Finding a Separate World in the Stillness

CLOUD-WATCHING should be a required school subject. I try to recall the facts and figures poured into me as a student in a traditional public grammar school, but what I rest on in memory is the just-mowed grass of my front lawn where I'd spend hours on my back reading the sky.

Last summer, I sat under an East-Coast sky on a dry day. I turned my head slightly. In a nearby tree, a cardinal began to sing. How many times since my cousin pointed out the bird to me had I looked for the source of that sweet song?

I'd heard the melody while unloading the groceries, while sorting through materials for recycling, while watering the garden.

Sometimes the busyness of daily life encourages a numbness and speed that can dull the senses to beauty in the ordinary, to the necessity of stopping to locate a bird's song.

Often I'll walk by something again and again until I slow enough to notice it. It takes a certain stillness to find things that are close. It wasn't until I was quiet enough to watch clouds that I saw and heard the cardinal at the same time.

On dry days I'll see my children stretched out on the lawn. Their long slender legs cross and recross. It surprises me that my daughter, Hallie, who usually cartwheels her way across any surface longer than two or three feet, can be so quiescent.
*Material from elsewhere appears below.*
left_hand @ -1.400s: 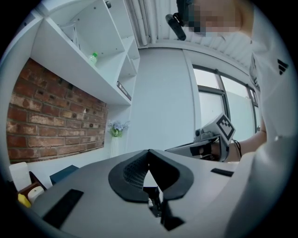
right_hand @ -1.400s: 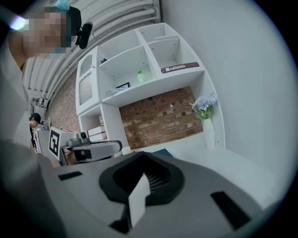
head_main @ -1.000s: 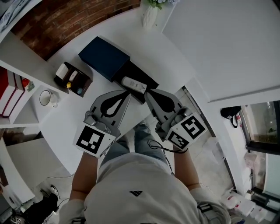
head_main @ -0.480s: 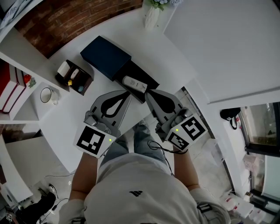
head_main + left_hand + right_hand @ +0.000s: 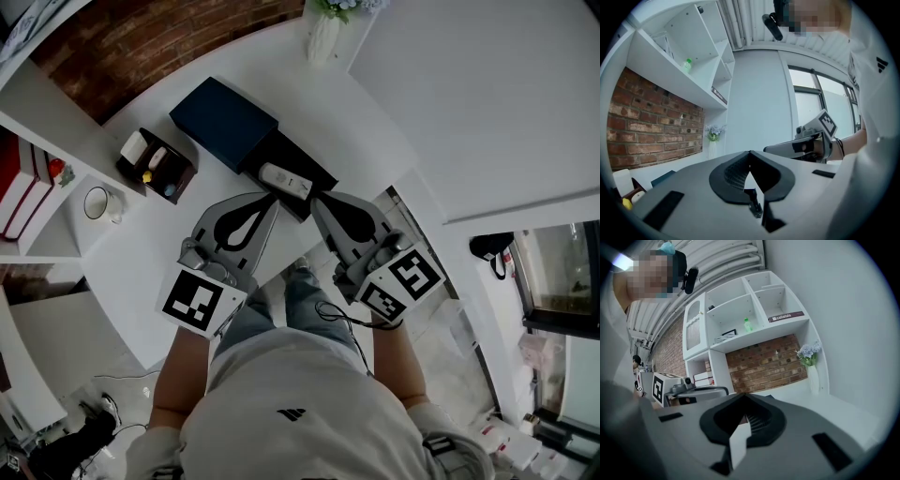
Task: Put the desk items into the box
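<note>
While we hold the left tongs (image 5: 273, 200) and the right tongs (image 5: 317, 198) side by side, both closed and empty, the box (image 5: 322, 171) with a remote (image 5: 286, 180) inside lies just ahead of their tips, and an organizer (image 5: 156, 168) stands further left.

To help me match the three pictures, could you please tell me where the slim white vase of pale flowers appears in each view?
Head view: the slim white vase of pale flowers is at the top edge, near the middle.
Left gripper view: the vase is left of centre, at mid height.
Right gripper view: the vase is right of centre, at mid height.
Shared landmark: the red brick wall, to the vase's left in every view.
</note>
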`<state>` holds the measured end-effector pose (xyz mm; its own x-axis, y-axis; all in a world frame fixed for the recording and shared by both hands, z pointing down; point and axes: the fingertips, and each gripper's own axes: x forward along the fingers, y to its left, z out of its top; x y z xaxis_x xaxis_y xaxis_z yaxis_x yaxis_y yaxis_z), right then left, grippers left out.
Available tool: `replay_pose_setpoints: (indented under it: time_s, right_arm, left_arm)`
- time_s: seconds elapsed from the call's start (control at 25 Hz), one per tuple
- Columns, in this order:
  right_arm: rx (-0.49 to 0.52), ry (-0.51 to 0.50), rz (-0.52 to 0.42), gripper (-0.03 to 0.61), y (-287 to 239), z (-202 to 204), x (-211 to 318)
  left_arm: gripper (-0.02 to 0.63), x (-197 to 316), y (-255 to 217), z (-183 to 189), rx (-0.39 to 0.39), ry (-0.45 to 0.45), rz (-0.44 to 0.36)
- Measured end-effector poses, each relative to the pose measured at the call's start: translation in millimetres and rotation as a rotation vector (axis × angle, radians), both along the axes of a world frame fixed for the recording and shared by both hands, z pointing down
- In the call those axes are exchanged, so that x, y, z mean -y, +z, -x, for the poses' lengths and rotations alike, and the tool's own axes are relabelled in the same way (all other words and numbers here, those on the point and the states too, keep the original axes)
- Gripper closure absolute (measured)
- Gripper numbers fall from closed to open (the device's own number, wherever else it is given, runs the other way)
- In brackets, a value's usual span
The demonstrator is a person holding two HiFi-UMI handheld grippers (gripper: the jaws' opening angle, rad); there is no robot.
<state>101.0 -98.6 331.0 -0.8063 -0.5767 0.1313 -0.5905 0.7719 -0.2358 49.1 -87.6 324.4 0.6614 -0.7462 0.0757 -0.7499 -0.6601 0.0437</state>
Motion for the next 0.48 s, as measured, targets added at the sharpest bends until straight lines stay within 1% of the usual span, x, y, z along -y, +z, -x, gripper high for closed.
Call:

ON a recent camping trip, my family laid sleeping bags side-by-side under a dark Idaho sky. It was a warm dry evening. No need for a tent.

The next morning, I woke to see another family who must have slipped into the camp well after we were sleeping. About 15 feet from me was a young boy. As far as I could see, he and I were the only two people awake in our vicinity.

It was so quiet that the sounds of the nearby river were magnified, and the steps of the roving Canada geese could be measured by the rustle of grass. Apparently the geese had moved close to us to feast on the remains of last night's dinner that had slid unnoticed under campground tables and chairs.

In a sleeping bag, even the slightest movement can cause a rustle that is magnified in silence. Yet the boy rested so still, his head cupped in his hands, that the only way I knew he was awake was that occasionally our eyes would meet.

We were quiet this way for close to half an hour.

Geese came within inches of his nose. He remained motionless. He never reached out or over to shake one of his brothers or sisters awake. He never appeared to move the muscles in his face. A fellow cloud-watcher.

A trailer door slammed. The geese dispersed. The boy looked over at me and smiled.

On the same camping trip, Hallie encouraged squirrels to nearly run over her shoes by assuming statue-like poses and admonishing me not to tend the fire or even turn the pages of a book.

``You'll scare them,'' she hissed.

I still work, as a parent, on not being defensive. But there are moments when remaining passive is just too hard.

``I know,'' I hissed back a bit sternly, ``about being still.''

Hallie rolled her eyes and looked away.

In the glove box of our car we keep (along with maps, pencils, tape, used birthday wrap - everything but gloves and mittens) small steno pads in case we run out of recycled paper napkins on which to write notes and reminders. These are the pads that often hold pieces of captured thoughts and observations.

OFTEN I'll ask my children to record something for me. Right now, they probably have the skills to be reporters.

Recently, though, Hallie appropriated one pad for herself. In the car, I'll glance over to see her tilted at an angle looking at the sky through the windshield. Sometimes she'll write about a configuration of clouds, but most often her observations are unrelated to what's above her.

She jots down what she sees peripherally. A recent list included the following: short grass, empty, farm, looked like a robin, no horns, Snake River, was beautiful. If I'd not been a cloud-watcher, I would have wondered how she saw all this in the sky. But, I felt kinship in Hallie's observations and her notes on apparently unrelated topics.

Watching clouds hasn't taught me more about clouds. I suspect this is also true of my children. Rather, it's helped me to keep still enough to see not only what is above me but everything else around as well.